Absent this gain, our operating performance in the Renewables business was strong, supported by increases in renewable production in our Klamath thermal plant. You can see this in our Renewables adjusted EBITDA with tax credits which improved $182 million, a 15% increase compared to the same period last year.
While our Network business was impacted by higher costs in various areas, we anticipate improvement later in the year with the implementation of our pending rate cases that will capture the cost of the businesses and investments that have supported safety, reliability and resiliency.
The next slide summarizes the results and the key drivers for our business segment. For the first quarter, Networks results were $0.51, lower by $0.15 quarter-over-quarter compared to the first quarter of 2022. In the first quarter of this year, we benefited from rate changes mainly due to the implementation of our rate plans in New York. The joint utility arrearages order in New York resulted in about a $0.05 benefit to adjusted EPS, which was offset by higher uncollectibles mainly in New York.
Although with the winter moratorium now concluded, we have commenced collections. Additionally, we had higher costs year-over-year to implement our investment plans and operate the businesses, including O&M, depreciation, interest costs and taxes. O&M includes the absence of a $0.02 benefit from the true-up of carrying charges at one of our utilities in the first quarter of 2022. And in 2023, the remaining $0.04 includes $0.01 for overtime related to additional storm activity in the quarter and $0.03 for normal cost of the business.

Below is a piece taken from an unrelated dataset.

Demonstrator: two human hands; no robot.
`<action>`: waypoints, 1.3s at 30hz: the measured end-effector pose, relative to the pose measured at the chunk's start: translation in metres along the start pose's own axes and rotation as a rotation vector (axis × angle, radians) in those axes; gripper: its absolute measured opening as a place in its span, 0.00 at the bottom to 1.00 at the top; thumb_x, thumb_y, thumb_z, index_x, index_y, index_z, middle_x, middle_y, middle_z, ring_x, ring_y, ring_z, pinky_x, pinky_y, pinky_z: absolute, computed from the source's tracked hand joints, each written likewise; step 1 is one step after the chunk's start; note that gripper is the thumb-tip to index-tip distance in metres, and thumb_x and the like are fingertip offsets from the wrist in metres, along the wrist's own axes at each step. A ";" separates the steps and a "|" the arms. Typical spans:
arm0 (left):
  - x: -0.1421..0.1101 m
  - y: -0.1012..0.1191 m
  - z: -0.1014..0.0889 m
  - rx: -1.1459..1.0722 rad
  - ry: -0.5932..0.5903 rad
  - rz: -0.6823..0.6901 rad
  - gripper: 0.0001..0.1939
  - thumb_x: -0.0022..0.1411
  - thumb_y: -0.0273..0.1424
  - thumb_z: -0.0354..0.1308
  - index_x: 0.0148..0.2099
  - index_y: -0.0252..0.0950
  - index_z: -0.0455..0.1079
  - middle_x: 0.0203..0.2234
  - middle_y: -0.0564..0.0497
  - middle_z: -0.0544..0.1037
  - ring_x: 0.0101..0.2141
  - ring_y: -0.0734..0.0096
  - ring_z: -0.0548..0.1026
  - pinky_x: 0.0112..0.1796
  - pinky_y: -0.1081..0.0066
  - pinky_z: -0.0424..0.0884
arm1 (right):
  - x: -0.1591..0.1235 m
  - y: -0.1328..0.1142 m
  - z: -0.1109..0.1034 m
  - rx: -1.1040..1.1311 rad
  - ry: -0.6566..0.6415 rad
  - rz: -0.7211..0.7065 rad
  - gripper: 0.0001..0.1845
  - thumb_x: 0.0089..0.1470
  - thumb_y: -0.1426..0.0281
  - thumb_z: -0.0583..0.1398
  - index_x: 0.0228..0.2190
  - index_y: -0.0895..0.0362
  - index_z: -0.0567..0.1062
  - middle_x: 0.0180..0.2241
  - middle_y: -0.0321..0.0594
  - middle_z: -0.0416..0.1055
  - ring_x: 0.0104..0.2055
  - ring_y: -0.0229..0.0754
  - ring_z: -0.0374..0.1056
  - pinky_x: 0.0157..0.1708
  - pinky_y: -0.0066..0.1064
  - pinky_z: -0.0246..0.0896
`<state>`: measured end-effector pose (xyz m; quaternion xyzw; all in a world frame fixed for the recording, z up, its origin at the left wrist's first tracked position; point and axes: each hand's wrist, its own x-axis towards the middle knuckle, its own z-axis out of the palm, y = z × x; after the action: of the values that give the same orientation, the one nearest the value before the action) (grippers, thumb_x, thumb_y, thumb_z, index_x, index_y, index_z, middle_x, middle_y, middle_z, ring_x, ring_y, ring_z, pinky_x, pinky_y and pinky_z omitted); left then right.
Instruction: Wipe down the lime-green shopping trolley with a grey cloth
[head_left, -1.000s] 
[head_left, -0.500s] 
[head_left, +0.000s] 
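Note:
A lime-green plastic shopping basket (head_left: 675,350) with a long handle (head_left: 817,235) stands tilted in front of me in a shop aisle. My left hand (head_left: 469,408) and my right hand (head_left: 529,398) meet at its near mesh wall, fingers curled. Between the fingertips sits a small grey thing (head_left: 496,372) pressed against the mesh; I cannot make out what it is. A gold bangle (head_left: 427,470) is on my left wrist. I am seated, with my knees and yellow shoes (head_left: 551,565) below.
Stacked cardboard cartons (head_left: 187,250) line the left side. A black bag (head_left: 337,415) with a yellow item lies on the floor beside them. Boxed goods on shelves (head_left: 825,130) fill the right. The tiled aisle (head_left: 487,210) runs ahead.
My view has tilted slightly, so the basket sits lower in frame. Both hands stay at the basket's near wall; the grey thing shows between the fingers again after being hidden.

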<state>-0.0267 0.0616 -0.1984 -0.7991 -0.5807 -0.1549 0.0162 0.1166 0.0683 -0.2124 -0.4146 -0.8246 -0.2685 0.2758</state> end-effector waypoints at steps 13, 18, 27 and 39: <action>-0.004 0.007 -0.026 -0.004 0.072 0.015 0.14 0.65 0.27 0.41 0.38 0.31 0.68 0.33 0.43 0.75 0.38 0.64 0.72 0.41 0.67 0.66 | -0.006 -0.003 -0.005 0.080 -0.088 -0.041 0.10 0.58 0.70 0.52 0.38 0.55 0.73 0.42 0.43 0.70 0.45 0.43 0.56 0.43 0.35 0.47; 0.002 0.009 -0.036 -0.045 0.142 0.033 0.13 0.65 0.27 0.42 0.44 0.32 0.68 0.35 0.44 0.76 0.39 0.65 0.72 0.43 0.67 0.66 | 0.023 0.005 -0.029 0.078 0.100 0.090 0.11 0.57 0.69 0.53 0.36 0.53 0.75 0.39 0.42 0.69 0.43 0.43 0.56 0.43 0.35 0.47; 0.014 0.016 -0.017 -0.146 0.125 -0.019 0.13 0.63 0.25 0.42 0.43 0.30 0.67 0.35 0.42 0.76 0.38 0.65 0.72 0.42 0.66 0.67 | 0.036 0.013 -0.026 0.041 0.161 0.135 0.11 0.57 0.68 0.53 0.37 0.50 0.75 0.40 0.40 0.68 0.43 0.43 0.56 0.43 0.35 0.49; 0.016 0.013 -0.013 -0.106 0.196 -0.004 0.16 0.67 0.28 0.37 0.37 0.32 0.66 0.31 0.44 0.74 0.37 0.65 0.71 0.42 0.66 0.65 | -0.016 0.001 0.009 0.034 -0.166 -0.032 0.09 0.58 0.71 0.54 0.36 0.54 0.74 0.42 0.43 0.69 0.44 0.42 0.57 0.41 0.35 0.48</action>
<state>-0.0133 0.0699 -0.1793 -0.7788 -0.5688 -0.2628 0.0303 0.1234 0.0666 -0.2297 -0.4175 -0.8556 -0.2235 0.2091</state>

The higher depreciation of $0.02 reflects assets placed in service, and taxes reflect $0.03 related to the previously discussed first quarter 2022 benefit of onetime adjustments in utility valuation allowances, with the other half related to normal tax expense and timing.
Finally, finance costs are higher year-over-year, reflecting higher interest rates and short-term debt balances but are in line with our expectations year-to-date. Importantly, and not unexpectedly, our cost and investment needs supports the pending rate case proposals for our utilities in the three states which will update these costs of the businesses.
In our Renewables segment, we reported $0.13 a share, lower by $0.41 quarter-over-quarter. This primarily reflected the absence of the $0.47 gain recorded in 2022 from the offshore wind restructuring in that quarter. Excluding that, Renewables had solid earnings performance period-over-period.
Improved wind and solar operating performance, which includes the impact of pricing, production and tax benefits explained $0.02 of the quarter-over-quarter improvement, and we also had higher earnings from our Klamath thermal operations and asset management that increased by $0.10. This was due to wider spark spreads quarter-over-quarter compared to the first quarter of 2022 as a result of the demand and supply factors of cold weather and scarcity in the Pacific Northwest.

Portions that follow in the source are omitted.